[Your goal]
Write out exactly the lines below that run from the one containing "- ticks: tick" through the one containing "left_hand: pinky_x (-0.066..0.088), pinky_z", both included, with no other lines.

[Given material]

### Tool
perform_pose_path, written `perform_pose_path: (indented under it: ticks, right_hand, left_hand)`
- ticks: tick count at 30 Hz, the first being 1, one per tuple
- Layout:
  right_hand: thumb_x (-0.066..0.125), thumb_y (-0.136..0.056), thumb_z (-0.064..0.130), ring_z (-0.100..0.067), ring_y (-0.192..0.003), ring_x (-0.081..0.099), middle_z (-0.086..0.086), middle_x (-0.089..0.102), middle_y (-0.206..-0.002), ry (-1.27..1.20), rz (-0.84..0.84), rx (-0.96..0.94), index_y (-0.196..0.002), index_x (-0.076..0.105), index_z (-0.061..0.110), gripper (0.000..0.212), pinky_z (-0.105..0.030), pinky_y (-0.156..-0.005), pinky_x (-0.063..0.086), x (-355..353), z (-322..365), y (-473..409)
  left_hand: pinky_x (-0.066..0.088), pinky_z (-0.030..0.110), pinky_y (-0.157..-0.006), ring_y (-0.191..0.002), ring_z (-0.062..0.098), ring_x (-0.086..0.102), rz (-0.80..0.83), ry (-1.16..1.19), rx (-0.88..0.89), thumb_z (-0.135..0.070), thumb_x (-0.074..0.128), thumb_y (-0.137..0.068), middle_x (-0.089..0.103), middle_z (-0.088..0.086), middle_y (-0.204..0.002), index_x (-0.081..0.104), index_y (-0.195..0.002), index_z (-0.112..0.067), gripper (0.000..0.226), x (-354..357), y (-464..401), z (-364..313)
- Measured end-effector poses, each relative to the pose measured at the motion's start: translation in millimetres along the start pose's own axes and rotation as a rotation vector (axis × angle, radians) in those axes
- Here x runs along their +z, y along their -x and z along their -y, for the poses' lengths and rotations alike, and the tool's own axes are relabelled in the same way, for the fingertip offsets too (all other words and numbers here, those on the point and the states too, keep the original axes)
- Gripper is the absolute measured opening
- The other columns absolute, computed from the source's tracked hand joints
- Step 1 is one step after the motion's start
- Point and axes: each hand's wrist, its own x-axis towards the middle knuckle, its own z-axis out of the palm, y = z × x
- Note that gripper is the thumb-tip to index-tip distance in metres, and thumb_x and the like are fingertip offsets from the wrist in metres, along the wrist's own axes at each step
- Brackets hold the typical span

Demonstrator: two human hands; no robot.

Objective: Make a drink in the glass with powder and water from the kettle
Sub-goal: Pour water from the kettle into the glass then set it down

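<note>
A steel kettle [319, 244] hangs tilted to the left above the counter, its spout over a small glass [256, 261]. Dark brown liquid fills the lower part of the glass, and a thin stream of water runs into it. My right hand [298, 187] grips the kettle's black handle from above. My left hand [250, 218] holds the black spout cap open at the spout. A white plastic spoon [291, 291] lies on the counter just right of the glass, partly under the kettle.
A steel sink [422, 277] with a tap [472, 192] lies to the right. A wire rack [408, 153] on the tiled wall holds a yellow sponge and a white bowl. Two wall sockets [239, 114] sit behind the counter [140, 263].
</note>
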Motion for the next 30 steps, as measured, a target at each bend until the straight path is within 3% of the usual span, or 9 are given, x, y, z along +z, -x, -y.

[Output of the task]
- ticks: tick count at 30 Hz, the first being 1, one per tuple
- Layout:
  right_hand: thumb_x (-0.066..0.125), thumb_y (-0.136..0.056), thumb_z (-0.064..0.130), ring_z (-0.100..0.067), ring_y (-0.192..0.003), ring_x (-0.081..0.099), middle_z (-0.086..0.086), middle_x (-0.089..0.102), middle_y (-0.206..-0.002), ry (-1.27..1.20), rz (-0.84..0.84), rx (-0.96..0.94), index_y (-0.196..0.002), index_x (-0.076..0.105), index_z (-0.061..0.110), gripper (0.000..0.212), pinky_z (-0.105..0.030), pinky_y (-0.156..-0.005), pinky_x (-0.063..0.086), x (-355..353), z (-322..365), y (-473..409)
  left_hand: pinky_x (-0.066..0.088), pinky_z (-0.030..0.110), pinky_y (-0.157..-0.006), ring_y (-0.191..0.002), ring_z (-0.062..0.098), ring_x (-0.086..0.102), rz (-0.80..0.83), ry (-1.16..1.19), rx (-0.88..0.89), thumb_z (-0.135..0.070), thumb_x (-0.074..0.128), thumb_y (-0.137..0.068), middle_x (-0.089..0.103), middle_z (-0.088..0.086), middle_y (-0.204..0.002), index_x (-0.081..0.104), index_y (-0.195..0.002), index_z (-0.112..0.067), gripper (0.000..0.226), x (-354..357), y (-464..401), z (-364..313)

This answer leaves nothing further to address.